The last year has brought unbearable grief, but through their loss the loving parents have taken turns being there for one another.

“This type of thing destroys relationships, and in hospital I made a conscious decision that Doug and I were going to be OK together,” Sarah says. “We’ve had time to go to counselling and reflect and process it all, but it’s been massive for us to work on our communication. We kind of had to get to know each other again.”


And amidst the heartbreak has been joy. Late last year the couple decided to have another attempt at IVF and it was successful; Sarah became pregnant with a baby boy, due in June.

“We were really lucky to have had another embryo take from our first egg collection, so now we’re 24 weeks pregnant,” smiles Sarah, who shares they are naming their wee son Jackson. “We moved the nursery into another room and it’s all set up and ready. It’s nice for Jackson to have some of his sister’s clothes and things passed down to him, but also his own new space.”
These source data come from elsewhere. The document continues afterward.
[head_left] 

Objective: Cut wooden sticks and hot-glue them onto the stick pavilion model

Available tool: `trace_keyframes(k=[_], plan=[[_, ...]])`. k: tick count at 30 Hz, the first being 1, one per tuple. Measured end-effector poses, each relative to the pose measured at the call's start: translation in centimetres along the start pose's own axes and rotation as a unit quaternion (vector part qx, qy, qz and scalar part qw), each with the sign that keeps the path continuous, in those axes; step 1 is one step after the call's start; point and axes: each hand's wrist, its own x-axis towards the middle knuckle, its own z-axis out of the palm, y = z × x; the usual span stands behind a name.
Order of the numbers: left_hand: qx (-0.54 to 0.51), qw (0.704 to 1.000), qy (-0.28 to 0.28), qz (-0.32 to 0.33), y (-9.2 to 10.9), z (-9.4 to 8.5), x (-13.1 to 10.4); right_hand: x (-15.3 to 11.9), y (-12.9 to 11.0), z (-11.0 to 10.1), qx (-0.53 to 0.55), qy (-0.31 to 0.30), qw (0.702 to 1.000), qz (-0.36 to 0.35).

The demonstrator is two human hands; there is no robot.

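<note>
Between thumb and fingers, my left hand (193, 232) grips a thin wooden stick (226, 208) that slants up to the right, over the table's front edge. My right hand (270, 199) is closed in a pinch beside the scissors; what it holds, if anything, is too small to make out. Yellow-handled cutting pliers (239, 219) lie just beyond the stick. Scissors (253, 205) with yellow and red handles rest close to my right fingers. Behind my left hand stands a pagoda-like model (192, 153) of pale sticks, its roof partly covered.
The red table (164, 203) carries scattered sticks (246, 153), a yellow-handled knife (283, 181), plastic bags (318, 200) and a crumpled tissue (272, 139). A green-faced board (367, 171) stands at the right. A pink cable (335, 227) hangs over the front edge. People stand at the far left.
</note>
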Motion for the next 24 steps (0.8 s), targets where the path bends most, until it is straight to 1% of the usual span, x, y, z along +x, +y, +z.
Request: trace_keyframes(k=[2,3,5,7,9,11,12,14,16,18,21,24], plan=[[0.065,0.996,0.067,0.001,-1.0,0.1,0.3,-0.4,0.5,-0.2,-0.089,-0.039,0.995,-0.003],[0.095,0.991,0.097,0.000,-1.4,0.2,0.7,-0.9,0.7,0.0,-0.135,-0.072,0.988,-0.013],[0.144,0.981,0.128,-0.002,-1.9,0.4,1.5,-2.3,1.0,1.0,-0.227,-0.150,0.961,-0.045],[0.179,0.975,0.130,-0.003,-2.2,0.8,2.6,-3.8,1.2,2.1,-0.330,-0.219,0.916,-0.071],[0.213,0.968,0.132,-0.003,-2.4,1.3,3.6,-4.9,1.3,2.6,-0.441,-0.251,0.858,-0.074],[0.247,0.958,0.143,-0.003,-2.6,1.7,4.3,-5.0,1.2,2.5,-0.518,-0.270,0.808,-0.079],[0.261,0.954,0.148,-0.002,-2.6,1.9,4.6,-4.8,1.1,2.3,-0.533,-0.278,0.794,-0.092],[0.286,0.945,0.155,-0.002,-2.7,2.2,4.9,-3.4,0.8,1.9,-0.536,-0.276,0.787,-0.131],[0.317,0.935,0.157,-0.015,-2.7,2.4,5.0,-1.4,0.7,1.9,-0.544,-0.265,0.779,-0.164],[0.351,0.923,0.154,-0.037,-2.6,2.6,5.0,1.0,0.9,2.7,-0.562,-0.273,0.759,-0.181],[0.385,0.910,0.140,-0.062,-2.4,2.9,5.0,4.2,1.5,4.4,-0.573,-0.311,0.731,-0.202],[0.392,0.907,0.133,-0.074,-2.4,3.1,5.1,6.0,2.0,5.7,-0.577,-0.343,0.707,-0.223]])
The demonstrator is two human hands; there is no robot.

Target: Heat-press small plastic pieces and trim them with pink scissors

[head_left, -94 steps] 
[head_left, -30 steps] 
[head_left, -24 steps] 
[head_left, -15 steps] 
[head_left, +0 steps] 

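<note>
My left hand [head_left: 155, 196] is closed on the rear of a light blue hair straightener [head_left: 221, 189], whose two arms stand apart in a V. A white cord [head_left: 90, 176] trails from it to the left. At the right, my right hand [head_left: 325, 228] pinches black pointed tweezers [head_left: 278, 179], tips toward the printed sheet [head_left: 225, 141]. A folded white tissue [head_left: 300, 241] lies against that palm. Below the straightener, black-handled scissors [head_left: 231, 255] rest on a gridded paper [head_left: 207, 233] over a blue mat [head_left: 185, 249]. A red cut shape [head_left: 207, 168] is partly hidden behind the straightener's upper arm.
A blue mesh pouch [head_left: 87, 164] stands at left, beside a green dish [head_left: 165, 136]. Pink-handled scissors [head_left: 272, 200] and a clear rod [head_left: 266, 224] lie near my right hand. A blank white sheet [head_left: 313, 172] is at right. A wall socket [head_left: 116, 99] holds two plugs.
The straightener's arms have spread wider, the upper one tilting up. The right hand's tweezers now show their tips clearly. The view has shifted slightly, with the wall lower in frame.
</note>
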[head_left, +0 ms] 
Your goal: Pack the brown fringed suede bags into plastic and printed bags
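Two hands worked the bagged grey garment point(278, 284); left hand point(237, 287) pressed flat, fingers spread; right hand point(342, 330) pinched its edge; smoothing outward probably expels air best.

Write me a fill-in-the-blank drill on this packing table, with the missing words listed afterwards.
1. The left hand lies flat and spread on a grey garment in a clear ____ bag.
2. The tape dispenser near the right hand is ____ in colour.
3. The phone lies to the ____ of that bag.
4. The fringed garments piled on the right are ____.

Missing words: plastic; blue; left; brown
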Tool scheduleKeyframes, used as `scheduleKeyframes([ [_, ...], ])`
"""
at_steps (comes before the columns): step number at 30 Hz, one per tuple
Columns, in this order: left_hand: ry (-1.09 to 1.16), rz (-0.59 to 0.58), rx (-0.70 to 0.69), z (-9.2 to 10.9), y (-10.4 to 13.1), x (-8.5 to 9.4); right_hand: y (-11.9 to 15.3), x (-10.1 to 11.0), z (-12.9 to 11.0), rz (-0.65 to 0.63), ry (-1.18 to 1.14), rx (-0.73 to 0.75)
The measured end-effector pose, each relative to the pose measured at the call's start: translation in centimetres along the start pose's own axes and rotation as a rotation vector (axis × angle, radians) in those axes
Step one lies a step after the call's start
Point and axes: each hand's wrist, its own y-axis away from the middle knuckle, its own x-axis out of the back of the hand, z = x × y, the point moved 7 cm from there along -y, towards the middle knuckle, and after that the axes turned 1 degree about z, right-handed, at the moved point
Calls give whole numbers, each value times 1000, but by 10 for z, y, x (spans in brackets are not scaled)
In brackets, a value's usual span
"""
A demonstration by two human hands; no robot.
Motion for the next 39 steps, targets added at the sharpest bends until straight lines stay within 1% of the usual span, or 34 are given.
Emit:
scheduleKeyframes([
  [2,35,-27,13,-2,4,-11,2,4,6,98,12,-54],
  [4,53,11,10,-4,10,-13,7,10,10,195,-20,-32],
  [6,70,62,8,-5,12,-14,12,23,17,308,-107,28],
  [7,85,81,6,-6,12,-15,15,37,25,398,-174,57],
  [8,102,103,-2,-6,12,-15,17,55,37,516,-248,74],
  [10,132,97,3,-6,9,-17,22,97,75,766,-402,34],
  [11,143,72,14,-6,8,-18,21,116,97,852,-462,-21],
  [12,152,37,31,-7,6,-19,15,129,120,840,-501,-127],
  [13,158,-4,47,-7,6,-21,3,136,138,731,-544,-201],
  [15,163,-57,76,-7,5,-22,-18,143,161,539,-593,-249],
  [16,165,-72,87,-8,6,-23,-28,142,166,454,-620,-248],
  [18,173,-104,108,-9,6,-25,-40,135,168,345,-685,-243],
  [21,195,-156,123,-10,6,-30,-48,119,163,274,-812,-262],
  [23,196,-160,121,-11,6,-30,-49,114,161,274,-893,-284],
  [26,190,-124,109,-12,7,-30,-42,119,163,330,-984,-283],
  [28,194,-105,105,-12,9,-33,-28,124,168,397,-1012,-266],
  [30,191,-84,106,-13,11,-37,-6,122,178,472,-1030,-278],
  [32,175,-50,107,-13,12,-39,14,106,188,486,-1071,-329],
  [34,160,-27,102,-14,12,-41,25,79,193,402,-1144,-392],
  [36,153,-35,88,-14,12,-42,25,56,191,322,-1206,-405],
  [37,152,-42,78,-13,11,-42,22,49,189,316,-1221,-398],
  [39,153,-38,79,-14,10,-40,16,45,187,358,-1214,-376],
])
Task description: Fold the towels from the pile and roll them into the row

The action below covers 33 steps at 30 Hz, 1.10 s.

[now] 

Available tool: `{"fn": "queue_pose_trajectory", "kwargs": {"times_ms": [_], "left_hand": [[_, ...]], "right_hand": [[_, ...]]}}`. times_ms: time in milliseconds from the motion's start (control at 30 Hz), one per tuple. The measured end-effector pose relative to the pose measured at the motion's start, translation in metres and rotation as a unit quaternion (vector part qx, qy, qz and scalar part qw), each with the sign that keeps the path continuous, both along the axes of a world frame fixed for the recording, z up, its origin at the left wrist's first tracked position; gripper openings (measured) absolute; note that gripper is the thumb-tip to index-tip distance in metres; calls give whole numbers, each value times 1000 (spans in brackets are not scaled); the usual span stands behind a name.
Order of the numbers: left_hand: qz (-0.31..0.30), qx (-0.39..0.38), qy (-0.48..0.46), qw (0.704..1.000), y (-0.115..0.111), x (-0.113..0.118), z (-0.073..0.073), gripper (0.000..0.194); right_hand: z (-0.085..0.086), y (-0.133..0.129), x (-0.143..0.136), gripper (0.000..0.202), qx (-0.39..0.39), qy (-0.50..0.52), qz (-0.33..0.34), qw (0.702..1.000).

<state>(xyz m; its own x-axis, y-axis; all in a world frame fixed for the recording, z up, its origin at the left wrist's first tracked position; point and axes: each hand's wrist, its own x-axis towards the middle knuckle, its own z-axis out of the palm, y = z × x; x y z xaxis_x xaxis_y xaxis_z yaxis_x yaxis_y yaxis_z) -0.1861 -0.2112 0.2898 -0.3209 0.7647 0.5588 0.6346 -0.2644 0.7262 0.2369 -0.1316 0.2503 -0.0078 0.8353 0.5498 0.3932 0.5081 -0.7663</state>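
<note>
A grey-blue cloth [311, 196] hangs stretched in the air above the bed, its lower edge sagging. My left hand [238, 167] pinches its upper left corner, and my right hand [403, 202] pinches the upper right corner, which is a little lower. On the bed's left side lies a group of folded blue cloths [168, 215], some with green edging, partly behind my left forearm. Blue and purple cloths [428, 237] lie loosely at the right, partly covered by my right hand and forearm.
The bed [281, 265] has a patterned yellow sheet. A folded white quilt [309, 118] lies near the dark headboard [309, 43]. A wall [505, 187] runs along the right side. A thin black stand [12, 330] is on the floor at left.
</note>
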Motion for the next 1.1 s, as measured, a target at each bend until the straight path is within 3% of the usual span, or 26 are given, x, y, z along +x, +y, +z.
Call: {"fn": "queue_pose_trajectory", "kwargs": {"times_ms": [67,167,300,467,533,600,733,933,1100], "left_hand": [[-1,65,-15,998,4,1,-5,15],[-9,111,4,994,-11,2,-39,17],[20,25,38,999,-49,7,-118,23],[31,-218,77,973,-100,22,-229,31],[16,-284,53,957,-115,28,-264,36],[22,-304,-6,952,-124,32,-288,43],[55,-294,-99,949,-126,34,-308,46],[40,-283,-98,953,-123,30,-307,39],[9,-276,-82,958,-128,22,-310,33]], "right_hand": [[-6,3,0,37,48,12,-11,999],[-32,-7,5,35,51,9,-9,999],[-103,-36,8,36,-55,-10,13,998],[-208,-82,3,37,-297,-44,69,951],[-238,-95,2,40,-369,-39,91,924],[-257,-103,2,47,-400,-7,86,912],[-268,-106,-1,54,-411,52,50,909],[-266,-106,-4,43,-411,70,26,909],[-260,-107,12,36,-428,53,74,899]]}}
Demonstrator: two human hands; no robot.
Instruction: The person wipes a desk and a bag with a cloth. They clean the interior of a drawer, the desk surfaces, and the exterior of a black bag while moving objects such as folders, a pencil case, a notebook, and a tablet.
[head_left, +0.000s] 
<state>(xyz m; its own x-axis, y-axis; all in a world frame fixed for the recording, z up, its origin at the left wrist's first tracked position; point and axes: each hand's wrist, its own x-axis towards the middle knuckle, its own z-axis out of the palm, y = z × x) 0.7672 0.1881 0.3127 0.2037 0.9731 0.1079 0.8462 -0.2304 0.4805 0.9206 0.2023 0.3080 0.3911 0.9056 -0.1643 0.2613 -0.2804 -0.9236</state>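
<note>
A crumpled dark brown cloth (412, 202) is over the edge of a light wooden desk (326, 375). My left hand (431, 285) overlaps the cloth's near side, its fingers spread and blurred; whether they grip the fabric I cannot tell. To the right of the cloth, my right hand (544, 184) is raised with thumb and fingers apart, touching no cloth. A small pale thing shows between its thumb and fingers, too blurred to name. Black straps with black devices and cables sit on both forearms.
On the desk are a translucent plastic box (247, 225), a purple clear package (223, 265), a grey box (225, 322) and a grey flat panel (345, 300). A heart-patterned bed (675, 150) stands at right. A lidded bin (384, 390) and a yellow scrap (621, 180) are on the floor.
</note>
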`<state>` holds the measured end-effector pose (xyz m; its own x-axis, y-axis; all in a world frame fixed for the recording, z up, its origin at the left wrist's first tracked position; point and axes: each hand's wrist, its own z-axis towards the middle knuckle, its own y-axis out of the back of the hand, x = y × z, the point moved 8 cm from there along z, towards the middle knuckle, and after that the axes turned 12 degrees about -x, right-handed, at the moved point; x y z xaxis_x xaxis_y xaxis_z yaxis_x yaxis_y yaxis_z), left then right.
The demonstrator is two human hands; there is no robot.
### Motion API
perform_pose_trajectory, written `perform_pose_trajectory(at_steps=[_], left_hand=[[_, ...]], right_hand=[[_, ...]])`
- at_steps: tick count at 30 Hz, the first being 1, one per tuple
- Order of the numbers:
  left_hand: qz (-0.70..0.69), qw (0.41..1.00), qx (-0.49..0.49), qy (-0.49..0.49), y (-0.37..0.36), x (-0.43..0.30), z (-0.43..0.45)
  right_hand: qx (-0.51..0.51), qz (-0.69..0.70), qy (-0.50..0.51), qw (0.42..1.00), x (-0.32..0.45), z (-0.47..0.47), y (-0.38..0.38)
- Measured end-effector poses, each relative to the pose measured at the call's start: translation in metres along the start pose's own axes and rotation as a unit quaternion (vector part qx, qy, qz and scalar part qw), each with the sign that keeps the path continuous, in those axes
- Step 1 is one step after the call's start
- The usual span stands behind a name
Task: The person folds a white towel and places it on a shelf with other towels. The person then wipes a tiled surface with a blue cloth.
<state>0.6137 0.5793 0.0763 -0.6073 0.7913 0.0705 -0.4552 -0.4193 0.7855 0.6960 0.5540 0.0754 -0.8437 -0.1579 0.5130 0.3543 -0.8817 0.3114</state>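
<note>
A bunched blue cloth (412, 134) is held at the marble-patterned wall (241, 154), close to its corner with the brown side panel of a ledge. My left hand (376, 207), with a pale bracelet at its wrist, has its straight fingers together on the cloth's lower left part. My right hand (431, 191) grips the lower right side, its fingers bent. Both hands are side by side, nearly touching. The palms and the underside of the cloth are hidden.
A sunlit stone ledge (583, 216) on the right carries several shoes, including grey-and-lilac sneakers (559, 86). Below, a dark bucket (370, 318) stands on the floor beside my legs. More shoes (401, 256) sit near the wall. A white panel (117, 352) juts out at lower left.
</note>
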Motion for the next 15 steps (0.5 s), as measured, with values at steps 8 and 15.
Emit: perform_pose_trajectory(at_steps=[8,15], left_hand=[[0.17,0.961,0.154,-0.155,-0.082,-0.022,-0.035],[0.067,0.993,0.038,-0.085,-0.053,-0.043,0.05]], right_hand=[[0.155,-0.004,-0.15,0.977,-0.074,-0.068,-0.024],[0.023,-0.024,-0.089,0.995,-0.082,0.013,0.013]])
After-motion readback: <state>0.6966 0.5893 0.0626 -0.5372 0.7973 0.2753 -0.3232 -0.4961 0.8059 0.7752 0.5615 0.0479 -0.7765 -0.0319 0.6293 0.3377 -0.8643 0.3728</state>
After a difficult year, Sarah has found joy in her work and is excited to welcome her son in June.

With the joy and excitement of becoming parents again, Sarah admits there is also fear.

“Even though we’ve had lots of tests and specialists on board, it still doesn’t settle the tough emotions. But it’s so nice to have some hope back in our lives and to feel a sense of happiness again. It’s all a bit surreal.”

The heartwarming news of their second pregnancy is helping with the couple’s healing process after losing Amalie. Another part of Sarah’s healing was remembering the joy she finds in sewing.

The grieving mum began by making crowns for friends’ kids, before her mother suggested she try a cape and wand. Then Sarah recalled the trouble she’d had finding non-specific dress-ups for kids when she was an early childhood teacher.

“I wanted to make open-ended costumes so kids can use their imagination to be anything,” says the talented sewer. “The business has allowed me to look to the future again. It’s still really hard, but I’ve found this whole new level of strength in myself.”

It’s still really hard, but I’ve found this whole new level of strength in myself

In honour of the care Amalie received at Starship and other kids suffering from cancer, Sarah has dedicated a section of the Amalie’s Room website (amaliesroom.co.nz) for people to donate a crown to a child undergoing treatment in hospital.

“I tell myself that Amalie was always going to be sick and she came to Doug and I because she knew we were strong enough and had enough support around that we’d be OK,” Sarah concludes. “Amalie needed someone to care for her in that month, so she picked us.”